Exercise details: Write out the whole listing below exactly, skipping each picture.
--- START ---
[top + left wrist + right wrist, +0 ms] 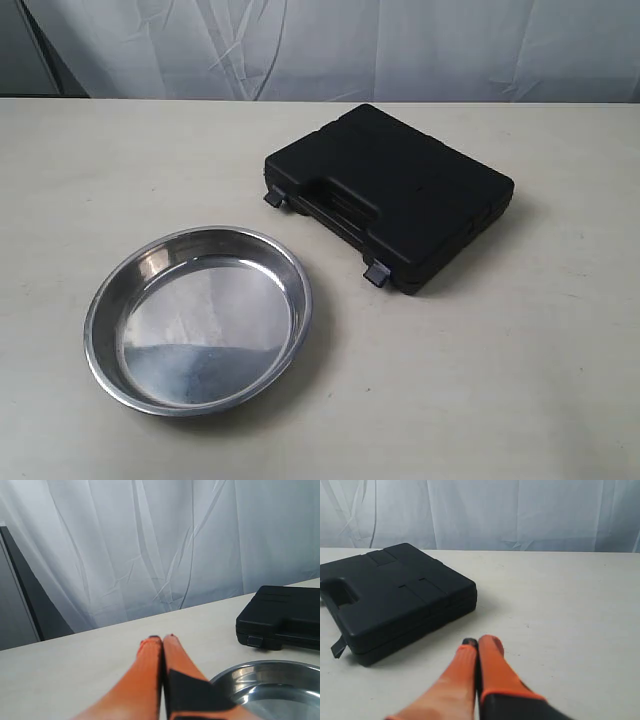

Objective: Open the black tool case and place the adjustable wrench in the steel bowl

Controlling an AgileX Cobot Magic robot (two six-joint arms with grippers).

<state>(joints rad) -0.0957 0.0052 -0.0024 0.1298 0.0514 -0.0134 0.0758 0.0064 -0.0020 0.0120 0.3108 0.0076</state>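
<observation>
Steel bowl (200, 320) beside closed black tool case (400, 185) | left fingers (149, 656) together | right fingers (491, 652) together

The left gripper (161, 641) is holding its two orange fingers (144, 672) pressed flat together, tips meeting. A black pad (192, 695) is covering the base of one finger. The right gripper (477, 645) is holding its orange fingers (492, 667) in the same pose, tips touching.
</observation>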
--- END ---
Answer to this task:
[top + left wrist + right wrist, +0 ms] 

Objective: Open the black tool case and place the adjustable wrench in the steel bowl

Controlling an AgileX Cobot Magic robot (two six-joint arms with grippers).

<state>(joints rad) -0.0957 0.0052 -0.0024 0.1298 0.0514 -0.0134 0.0758 0.0064 -0.0020 0.0120 0.3108 0.0076</state>
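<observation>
Steel bowl (200, 320) beside closed black tool case (400, 185) | left fingers (149, 656) together | right fingers (491, 652) together

The left gripper (161, 641) is holding its two orange fingers (144, 672) pressed flat together, tips meeting. A black pad (192, 695) is covering the base of one finger. The right gripper (477, 645) is holding its orange fingers (492, 667) in the same pose, tips touching.
</observation>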

Work on the exercise is now finished.